The law, he said, “does have some independent commitment to the idea of getting at the truth,” as do religion and the humanities.

“A humanistic account of psychedelic experience will take as its raw material not only the phenomenology, from phenomenological reports that people make, but also, and maybe even more importantly, the products of culture themselves that engage with the philosophical and literary and historical questions of the nature of consciousness and its relationship to reality.” 

The questions raised by psychedelics, Feldman continued, are all the more relevant in the age of artificial intelligence. 

“In the history of our imaginings about intelligences that are nonhuman, every time we imagined a nonhuman intelligence that could speak, we assumed it would be conscious,” Feldman said, citing C-3PO of “Star Wars” and HAL 9000 of “2001: A Space Odyssey.”

“The philosophical inquiry and the humanistic inquiry more broadly into the nature of consciousness — namely, what is it like to be us? And why does that matter? — is the single most pressing philosophical question we have. And what do you know? It’s the same question that we have to ask in relationship to the experiences of consciousness that we associate with psychedelic experience. So far from being peripheral to the humanities, the questions of consciousness, the meaning of experience, the possibility of experience, and the nature of the real in relationship to sense data are at the beating heart of the humanistic endeavor.”
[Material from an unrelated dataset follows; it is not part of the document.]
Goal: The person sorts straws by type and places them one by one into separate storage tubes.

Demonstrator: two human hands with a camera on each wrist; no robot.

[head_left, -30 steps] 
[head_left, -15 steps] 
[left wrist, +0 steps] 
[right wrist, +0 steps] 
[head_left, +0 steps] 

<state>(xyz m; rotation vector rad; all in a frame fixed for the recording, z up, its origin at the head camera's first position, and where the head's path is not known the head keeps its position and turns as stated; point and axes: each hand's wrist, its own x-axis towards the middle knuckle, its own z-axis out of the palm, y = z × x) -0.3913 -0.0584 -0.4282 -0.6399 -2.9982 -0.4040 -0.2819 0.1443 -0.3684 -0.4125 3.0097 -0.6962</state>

Feldman closed by saying he felt optimistic about the future of the law, religion, and the humanities engaging with the study of psychedelics under their shared interest in the pursuit of truth.

“The pursuit of truth is a tool for making life better, if we believe that truth is good for us,” he said, “and I do.” 

The annual Psychedelics Intersections Conference is a collaboration among the Center for the Study of World Religions at Harvard Divinity School; the Mahindra Humanities Center at the Faculty of Arts and Sciences; and the Petrie-Flom Center for Health Law Policy, Biotechnology, and Bioethics at Harvard Law School.